Deiss Joseph · Bundesrat · 2006-06-19
Deiss Joseph · Bundesrat · Freiburg · 2006-06-19
Wortprotokoll
1. Der Bundesrat will handeln, er hat es mit diesem Bericht gezeigt, und auch seine Präferenz geht Richtung Variante 3 oder mehr. Zum Vorgehen: Wir sind für die Diskussion dankbar, die nun in beiden Räten stattgefunden hat. Wir werden diese auswerten, und der Bundesrat wird im Laufe des Sommers eine Vernehmlassung organisieren. Somit sollte es möglich sein, dem Parlament zeitgerecht eine Botschaft zuzuweisen, damit im nächsten Jahr die eigentliche Gesetzesarbeit erledigt werden und somit fristgerecht mit dem neuen System begonnen werden kann.

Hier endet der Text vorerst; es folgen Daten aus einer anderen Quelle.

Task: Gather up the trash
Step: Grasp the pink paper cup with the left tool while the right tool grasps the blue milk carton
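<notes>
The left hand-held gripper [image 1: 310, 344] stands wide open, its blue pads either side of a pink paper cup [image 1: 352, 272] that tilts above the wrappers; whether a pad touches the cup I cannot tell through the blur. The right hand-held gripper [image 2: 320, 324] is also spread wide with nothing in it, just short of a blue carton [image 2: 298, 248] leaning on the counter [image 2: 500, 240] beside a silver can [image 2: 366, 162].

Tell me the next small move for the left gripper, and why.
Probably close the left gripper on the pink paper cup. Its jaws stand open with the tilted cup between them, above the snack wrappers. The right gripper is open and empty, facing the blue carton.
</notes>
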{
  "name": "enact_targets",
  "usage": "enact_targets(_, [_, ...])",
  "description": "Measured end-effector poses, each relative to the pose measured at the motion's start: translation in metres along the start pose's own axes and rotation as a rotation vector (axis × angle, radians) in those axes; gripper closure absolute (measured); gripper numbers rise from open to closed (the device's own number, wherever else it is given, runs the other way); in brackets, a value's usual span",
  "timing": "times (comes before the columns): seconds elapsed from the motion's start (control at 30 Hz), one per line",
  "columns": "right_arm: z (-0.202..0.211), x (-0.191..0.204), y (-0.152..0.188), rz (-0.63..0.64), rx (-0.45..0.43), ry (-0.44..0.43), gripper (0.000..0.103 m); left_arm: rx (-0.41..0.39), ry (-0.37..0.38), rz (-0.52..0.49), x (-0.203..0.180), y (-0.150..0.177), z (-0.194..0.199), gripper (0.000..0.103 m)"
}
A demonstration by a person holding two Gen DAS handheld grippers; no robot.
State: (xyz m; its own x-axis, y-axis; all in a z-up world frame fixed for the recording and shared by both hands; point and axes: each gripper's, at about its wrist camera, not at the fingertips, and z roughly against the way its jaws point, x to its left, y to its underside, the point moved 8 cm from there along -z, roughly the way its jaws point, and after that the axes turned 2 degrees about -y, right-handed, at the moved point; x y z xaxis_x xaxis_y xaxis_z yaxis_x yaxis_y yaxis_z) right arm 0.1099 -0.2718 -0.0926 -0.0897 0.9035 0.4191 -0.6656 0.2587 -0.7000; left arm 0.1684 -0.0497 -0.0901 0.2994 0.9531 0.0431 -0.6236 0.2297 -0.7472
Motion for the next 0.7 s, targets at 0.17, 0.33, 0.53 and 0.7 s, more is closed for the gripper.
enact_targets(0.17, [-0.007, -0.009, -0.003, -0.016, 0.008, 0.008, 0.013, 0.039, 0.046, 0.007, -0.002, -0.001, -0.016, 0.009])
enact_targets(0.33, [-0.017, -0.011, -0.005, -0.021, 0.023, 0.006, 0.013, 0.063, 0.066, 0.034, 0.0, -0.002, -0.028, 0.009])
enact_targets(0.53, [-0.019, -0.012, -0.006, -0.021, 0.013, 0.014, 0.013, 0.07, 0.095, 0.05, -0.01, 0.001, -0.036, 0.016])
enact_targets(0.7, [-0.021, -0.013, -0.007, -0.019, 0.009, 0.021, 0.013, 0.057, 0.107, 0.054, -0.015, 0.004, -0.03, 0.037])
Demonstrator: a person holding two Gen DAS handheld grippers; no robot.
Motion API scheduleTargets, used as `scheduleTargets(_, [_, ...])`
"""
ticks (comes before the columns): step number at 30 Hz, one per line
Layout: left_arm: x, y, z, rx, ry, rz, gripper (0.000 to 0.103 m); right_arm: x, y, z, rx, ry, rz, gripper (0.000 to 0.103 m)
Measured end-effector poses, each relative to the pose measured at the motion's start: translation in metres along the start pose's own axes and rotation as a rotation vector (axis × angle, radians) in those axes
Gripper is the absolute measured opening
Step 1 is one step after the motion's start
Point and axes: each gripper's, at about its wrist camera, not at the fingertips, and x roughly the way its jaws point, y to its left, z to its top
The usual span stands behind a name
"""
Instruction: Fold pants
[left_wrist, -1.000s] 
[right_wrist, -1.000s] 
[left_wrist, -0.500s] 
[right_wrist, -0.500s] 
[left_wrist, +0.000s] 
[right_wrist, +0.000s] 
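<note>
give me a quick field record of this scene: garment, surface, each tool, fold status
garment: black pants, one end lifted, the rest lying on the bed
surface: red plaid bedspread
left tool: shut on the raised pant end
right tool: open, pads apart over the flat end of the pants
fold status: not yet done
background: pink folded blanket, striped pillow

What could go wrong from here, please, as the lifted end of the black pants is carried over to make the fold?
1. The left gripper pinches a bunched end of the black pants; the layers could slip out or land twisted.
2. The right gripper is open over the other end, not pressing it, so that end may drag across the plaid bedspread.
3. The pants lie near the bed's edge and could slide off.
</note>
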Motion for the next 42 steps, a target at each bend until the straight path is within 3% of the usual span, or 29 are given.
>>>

2. Ich bin den Mitgliedern der Kommission und dem Berichterstatter für die klaren Voten dankbar. Ich interpretiere die Haltung der Kommission und Ihres Rates - falls Sie der Kommission folgen - so, dass man eine Lösung will, die mindestens Variante 3 entspricht - oder dann eben mehr. Ich schliesse daraus, dass für den Bundesrat und für mein Departement die Motion eigentlich nicht notwendig ist, um das definitive Lösungsprojekt zu konzipieren. Ich verlange somit nicht, dass weiterhin an der Motion festgehalten wird, sondern wir werden diese Würdigung und den Positionsbezug zum Bericht so interpretieren, wie ich es gesagt habe.
Noch ein Wort zu Herrn Leuenberger, der Eintopfgerichte nicht besonders liebt: Es geht hier nicht darum, Eintopfkost zuzubereiten, sondern jeder gute Koch ist in der Lage, ein ganzes, in sich gut strukturiertes Menu zu servieren, bei dem sich die einzelnen Teile des Gerichtes nicht miteinander vermischen. Aber Herr Leuenberger kennt sicher auch das andere Sprichwort, wonach zu viele Köche den Brei verderben. Was wir wollen, ist, dass ein Koch die ganze Küche der Landeswerbung dirigieren kann.